* EXERCISE OBJECTIVE: Please copy out the entries until you have copied the line that contains "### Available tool", beginning with the first line.

* DATASET ENTRIES:

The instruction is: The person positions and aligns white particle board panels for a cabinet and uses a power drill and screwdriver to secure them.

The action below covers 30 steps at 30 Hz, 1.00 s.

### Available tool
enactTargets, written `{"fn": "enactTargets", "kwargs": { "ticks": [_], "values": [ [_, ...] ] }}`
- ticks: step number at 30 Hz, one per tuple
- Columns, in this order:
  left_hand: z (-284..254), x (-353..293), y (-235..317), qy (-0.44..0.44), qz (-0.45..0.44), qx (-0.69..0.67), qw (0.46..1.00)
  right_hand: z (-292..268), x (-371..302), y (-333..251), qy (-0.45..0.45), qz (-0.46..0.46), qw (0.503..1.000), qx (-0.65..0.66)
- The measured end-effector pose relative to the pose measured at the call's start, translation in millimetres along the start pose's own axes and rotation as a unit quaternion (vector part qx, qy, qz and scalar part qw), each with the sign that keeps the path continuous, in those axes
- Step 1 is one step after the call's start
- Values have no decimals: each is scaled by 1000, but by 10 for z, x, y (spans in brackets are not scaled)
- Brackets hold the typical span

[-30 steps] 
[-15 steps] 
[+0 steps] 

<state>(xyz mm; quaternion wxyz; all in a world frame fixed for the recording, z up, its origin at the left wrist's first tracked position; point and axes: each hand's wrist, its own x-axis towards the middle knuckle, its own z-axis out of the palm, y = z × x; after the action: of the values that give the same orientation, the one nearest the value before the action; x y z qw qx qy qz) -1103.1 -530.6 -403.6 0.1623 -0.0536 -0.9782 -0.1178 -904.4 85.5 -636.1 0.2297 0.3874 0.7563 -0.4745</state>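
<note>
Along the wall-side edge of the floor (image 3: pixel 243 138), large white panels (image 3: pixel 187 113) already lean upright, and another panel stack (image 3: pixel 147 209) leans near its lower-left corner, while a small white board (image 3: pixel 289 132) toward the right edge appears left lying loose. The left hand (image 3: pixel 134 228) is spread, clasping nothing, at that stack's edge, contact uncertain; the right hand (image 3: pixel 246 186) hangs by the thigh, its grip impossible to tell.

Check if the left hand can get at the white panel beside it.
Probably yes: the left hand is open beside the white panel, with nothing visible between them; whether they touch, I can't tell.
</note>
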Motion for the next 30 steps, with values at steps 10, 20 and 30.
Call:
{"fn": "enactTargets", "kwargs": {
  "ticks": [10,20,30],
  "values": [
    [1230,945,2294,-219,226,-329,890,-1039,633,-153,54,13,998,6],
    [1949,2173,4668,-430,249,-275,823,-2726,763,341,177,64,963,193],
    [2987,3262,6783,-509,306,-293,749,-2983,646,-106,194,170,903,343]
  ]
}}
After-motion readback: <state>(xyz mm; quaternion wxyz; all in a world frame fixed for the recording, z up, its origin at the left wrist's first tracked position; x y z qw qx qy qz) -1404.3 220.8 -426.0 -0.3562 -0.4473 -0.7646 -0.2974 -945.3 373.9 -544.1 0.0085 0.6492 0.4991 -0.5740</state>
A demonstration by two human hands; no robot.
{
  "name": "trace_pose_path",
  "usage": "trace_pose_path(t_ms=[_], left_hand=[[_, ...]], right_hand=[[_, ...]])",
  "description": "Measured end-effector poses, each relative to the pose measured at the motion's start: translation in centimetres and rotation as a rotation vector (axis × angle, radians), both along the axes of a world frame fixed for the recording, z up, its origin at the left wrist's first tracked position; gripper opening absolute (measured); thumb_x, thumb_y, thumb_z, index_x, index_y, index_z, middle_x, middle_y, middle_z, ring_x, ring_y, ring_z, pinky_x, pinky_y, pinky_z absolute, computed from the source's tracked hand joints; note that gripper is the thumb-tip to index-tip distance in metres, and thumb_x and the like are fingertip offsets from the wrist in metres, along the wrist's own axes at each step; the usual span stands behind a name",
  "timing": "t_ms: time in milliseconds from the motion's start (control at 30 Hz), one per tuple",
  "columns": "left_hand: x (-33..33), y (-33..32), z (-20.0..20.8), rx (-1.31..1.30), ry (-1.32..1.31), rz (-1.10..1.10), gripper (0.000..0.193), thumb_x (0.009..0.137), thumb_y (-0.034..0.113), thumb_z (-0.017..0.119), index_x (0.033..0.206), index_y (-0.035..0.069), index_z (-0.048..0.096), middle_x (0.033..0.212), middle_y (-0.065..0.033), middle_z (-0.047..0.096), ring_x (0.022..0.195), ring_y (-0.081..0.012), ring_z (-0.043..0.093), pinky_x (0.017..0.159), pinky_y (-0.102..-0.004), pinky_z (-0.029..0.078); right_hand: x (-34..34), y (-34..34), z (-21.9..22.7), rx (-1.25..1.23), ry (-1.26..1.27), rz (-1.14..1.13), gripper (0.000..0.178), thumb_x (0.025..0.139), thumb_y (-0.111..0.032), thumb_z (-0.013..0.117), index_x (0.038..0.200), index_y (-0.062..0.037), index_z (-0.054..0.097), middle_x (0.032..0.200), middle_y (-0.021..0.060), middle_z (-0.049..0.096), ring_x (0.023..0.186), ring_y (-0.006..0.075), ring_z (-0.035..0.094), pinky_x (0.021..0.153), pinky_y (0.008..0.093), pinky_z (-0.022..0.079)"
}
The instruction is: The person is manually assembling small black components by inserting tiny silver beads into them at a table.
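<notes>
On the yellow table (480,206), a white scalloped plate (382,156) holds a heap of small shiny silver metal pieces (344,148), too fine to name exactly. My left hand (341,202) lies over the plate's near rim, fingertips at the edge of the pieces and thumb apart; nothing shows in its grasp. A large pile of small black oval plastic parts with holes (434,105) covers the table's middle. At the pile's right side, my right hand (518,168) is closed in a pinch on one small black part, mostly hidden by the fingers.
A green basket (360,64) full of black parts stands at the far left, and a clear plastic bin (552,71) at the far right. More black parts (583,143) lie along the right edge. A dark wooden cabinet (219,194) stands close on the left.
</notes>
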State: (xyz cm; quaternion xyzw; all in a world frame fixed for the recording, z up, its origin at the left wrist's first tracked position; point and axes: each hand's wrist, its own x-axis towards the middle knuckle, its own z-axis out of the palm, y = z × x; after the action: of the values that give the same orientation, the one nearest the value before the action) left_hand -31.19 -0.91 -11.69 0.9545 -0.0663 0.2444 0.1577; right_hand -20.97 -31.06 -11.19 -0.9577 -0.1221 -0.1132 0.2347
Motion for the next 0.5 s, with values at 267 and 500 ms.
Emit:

* ANSWER FOR THE TASK:
The instruction is: The person positions and aligns white particle board panels for a cabinet and uses a power drill and screwdriver to secure them.

The action below covers 30 steps at 30 Hz, 1.00 s.

### Available tool

Nothing further remains for this exercise.